Researchers have edited the human genome before, but always in cells outside the body. Now, biotech company Sangamo Therapeutics is recruiting participants for clinical trials in which patients with hemophilia B, Hurler syndrome, or Hunter syndrome will have the gene coding for one of the enzymes that is non-functional in them stitched into their genomes at double-stranded DNA breaks caused by zinc finger nucleases.

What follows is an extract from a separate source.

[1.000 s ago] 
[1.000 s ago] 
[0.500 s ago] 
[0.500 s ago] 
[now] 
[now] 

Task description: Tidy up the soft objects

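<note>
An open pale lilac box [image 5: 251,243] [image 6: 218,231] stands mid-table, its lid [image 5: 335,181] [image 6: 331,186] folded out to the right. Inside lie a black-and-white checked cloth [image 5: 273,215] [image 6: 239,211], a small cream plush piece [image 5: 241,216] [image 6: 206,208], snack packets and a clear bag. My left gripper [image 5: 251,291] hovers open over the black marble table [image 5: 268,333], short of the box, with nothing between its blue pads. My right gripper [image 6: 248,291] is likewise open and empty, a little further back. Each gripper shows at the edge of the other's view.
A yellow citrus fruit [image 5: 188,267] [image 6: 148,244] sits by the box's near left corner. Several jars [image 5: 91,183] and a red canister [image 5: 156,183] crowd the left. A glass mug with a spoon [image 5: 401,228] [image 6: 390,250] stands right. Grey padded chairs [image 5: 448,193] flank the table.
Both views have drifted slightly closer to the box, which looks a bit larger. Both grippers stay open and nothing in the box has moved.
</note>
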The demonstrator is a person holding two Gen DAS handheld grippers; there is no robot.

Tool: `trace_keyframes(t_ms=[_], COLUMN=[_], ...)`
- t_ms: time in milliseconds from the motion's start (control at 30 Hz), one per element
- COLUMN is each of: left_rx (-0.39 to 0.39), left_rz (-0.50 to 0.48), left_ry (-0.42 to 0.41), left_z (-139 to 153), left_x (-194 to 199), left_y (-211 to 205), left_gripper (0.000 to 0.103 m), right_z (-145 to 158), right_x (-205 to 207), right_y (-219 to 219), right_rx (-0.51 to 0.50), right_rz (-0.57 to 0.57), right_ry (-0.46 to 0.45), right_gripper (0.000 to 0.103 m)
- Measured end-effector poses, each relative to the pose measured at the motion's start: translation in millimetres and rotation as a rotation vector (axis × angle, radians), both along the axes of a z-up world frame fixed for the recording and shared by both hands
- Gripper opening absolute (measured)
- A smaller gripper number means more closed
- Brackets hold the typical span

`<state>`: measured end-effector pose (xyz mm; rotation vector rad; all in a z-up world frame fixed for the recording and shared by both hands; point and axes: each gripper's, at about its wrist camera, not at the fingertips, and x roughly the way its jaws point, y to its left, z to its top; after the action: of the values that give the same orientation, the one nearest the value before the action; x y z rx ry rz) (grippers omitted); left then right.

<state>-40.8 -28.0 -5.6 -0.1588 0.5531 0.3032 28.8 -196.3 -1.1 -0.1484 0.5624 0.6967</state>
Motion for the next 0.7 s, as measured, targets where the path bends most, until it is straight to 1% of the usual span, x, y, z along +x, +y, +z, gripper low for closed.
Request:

“This is the first time someone could have a new gene put into their liver,” said Sangamo President and CEO Sandy Macrae….

 

Hemophilia B “is a logical first disease to target because the disease physiology is pretty straightforward,” said Andrew Davidoff, a pediatric surgeon at St. Jude Children’s Research Hospital in Memphis, Tennessee. “If you just replace the missing or defective clotting factor you will essentially cure the patients,” he explained.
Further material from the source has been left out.